Count the lines below that contain the word "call", and report only that number.

(Stored data entries)
== == ==
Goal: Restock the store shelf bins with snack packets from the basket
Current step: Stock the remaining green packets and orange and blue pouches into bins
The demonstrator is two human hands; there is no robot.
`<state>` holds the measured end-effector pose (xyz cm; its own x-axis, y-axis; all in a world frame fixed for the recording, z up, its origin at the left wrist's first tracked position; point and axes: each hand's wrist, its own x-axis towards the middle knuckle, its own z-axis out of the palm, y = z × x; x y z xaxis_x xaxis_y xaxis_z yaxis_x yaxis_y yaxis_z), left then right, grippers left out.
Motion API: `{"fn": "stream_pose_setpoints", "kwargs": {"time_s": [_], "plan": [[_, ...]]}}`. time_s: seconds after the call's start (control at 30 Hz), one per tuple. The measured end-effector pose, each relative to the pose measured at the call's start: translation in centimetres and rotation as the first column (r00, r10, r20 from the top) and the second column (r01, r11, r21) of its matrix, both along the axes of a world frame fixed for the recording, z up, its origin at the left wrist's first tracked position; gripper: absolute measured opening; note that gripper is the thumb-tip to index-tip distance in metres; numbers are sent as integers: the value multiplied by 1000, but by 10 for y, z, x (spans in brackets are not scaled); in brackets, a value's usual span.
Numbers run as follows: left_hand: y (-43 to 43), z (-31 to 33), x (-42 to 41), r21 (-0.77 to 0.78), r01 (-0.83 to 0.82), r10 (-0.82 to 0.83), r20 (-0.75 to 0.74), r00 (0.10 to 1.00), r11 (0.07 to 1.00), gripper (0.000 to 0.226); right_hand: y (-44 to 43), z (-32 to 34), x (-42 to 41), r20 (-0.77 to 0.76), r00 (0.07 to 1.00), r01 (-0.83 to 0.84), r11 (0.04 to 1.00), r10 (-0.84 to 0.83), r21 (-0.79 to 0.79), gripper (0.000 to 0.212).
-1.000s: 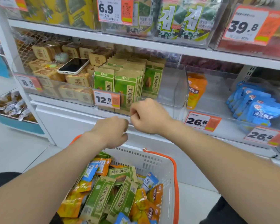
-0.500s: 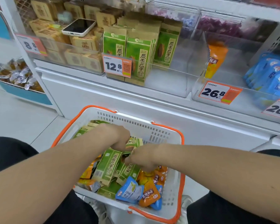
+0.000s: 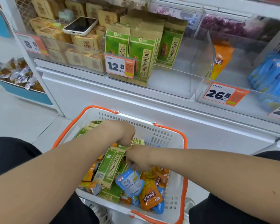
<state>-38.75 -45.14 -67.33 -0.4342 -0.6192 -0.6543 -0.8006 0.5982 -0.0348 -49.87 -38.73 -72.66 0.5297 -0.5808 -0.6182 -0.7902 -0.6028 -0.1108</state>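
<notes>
A white basket with orange handles stands on the floor between my knees, filled with green, orange and blue snack packets. My left hand reaches down into its far side, fingers curled on a green packet whose top edge sticks out beside them. My right hand is just nearer, fingers curled down between a long green packet and a blue packet; what it holds is hidden. Above, the clear shelf bin holds upright green packets on its left side only.
A phone lies on brown packets in the left bin. To the right are an orange packet and blue packets in further bins. Price tags hang on the bin fronts. A low blue-edged bin of wrapped snacks stands at far left.
Both hands came down from the shelf edge into the basket a second ago. Since half a second ago they have stayed among the packets, with my view slightly closer.
</notes>
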Motion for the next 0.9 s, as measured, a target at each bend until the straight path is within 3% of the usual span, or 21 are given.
{"fn": "stream_pose_setpoints", "kwargs": {"time_s": [0.1,0.2,0.23,0.3,0.37,0.47,0.57,0.67,0.73,0.83,0.9], "plan": [[-2,18,1,-93,-49,48,-14,999,994,24,-21,28,-9,-4,980,197,980,-197,-16,29],[-4,44,3,-119,-158,146,-103,984,980,14,-36,66,-23,73,853,509,855,-516,97,23],[-4,51,3,-70,-193,183,-133,974,979,23,-39,79,-29,114,777,602,783,-620,155,25],[-2,62,3,97,-249,264,-181,948,964,67,-42,106,-40,212,592,734,629,-777,257,24],[7,69,-2,255,-293,361,-282,889,921,97,-42,135,-51,282,462,795,533,-841,288,22],[17,68,-15,452,-324,530,-466,709,831,100,-37,172,-61,350,345,837,454,-871,305,18],[16,69,-27,535,-325,625,-633,457,780,70,-32,198,-64,454,214,844,398,-865,360,15],[10,74,-34,585,-319,658,-722,213,746,47,-31,213,-71,617,90,848,384,-782,364,26],[8,79,-39,629,-285,671,-737,78,724,47,-31,219,-81,735,174,881,437,-656,182,29],[9,87,-48,704,-197,706,-705,-72,682,38,-32,223,-100,808,442,871,401,-389,-284,22],[11,92,-54,733,-147,724,-680,-119,664,39,-34,224,-110,808,479,855,389,-343,-342,26]]}}
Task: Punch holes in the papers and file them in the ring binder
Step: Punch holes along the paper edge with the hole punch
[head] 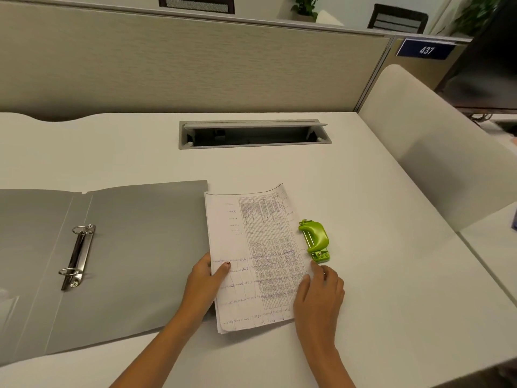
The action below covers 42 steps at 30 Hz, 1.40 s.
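Nearest me, I see the left hand (208, 278) pinching the papers (251, 247) at their left edge, thumb on top, fingers hidden. The right hand (319, 292) rests loose on their right edge, gripping nothing. Left to right: grey ring binder (134, 247) open flat; papers mid-desk beside its right cover, long axis near-to-far, far end tipped slightly left, handwriting plus printed table, far corner curled; green hole punch (314, 240) parallel, just beside their right edge.
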Available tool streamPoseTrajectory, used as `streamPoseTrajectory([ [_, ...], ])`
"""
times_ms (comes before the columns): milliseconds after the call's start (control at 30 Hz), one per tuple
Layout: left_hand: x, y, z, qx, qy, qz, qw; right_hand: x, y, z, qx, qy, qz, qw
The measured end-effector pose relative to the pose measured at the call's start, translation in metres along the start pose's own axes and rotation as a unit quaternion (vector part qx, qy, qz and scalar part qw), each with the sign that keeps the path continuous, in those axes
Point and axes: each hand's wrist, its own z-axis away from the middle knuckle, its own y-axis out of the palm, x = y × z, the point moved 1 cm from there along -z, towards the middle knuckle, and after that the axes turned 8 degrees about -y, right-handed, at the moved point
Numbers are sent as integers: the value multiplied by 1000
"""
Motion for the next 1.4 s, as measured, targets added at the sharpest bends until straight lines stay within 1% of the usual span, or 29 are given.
streamPoseTrajectory([
  [133, -1, 4, 3, 6, -1, -13, 1000, 1, 1, -2, -2, 12, -3, 1000],
  [233, -3, 4, 0, 8, -8, -1, 1000, 3, 1, -4, -13, 15, -9, 1000],
  [367, 0, 6, -2, -9, -11, 0, 1000, 3, -4, -18, -54, 84, -74, 992],
  [400, 0, 6, -1, -12, -11, -1, 1000, 2, -7, -26, -69, 87, -90, 990],
  [467, 0, 7, 0, -13, -11, -3, 1000, -1, -12, -44, -88, 64, -117, 987],
  [500, 0, 7, 0, -14, -11, -6, 1000, -3, -13, -55, -84, 44, -137, 986],
  [567, -1, 8, 0, -20, -10, -9, 1000, -6, -13, -78, -47, -10, -168, 985],
  [633, -1, 9, 1, -23, -8, -14, 1000, -10, -9, -99, 20, -65, -156, 985],
  [667, -1, 9, 1, -23, -7, -17, 1000, -12, -7, -109, 65, -74, -139, 985],
  [700, -1, 9, 1, -24, -6, -20, 999, -13, -4, -118, 115, -66, -121, 984],
  [767, -1, 9, 1, -28, -4, -23, 999, -13, 2, -137, 209, -24, -87, 974],
  [833, -1, 10, 1, -31, 1, -29, 999, -9, 8, -157, 267, 12, -52, 962],
  [1033, -2, 9, -1, -36, 2, -34, 999, -1, 27, -196, 359, 87, -36, 928],
  [1233, -3, 11, 0, -43, 8, -43, 998, 13, 21, -217, 444, 71, 61, 891],
  [1367, -4, 11, 1, -35, 13, -43, 998, 17, 21, -225, 520, 87, 88, 845],
  [1400, -5, 11, 1, -33, 14, -43, 998, 17, 21, -226, 527, 90, 88, 840],
])
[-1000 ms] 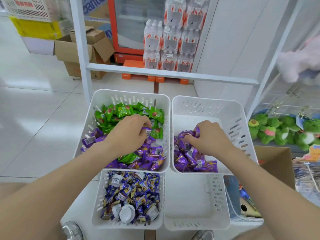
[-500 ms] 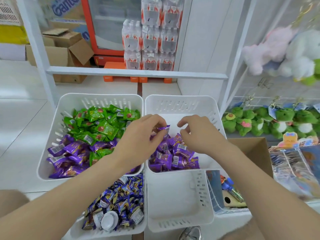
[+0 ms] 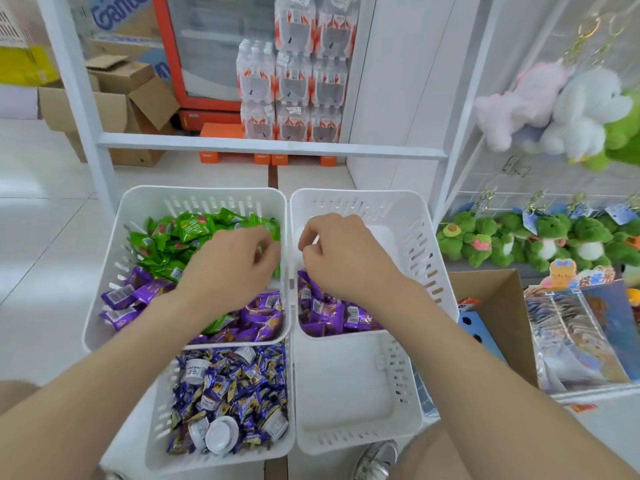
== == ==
• Exercise output
3